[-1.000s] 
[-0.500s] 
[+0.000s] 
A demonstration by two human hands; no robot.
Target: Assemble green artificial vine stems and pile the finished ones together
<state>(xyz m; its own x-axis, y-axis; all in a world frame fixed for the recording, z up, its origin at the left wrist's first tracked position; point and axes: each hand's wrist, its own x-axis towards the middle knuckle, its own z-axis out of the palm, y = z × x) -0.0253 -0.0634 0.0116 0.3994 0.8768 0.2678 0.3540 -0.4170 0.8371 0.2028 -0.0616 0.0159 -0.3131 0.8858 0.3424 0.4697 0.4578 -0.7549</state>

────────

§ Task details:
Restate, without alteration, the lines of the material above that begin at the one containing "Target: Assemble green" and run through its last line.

§ Written response:
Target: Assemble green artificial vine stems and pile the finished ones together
<state>(xyz m; its own x-axis, y-axis; all in a world frame fixed for the recording, z up, its origin at the left wrist's first tracked position; point and axes: each hand's wrist, its own x-axis towards the middle knuckle, its own z-axis out of the palm, y = z × x) -0.0253 -0.0634 0.0116 0.3994 0.8768 0.2678 0.3540 -0.4170 0.8371 0.2028 -0.0616 0.0159 -0.3131 0.8858 0.3424 0.4697 0.4578 -0.7549</state>

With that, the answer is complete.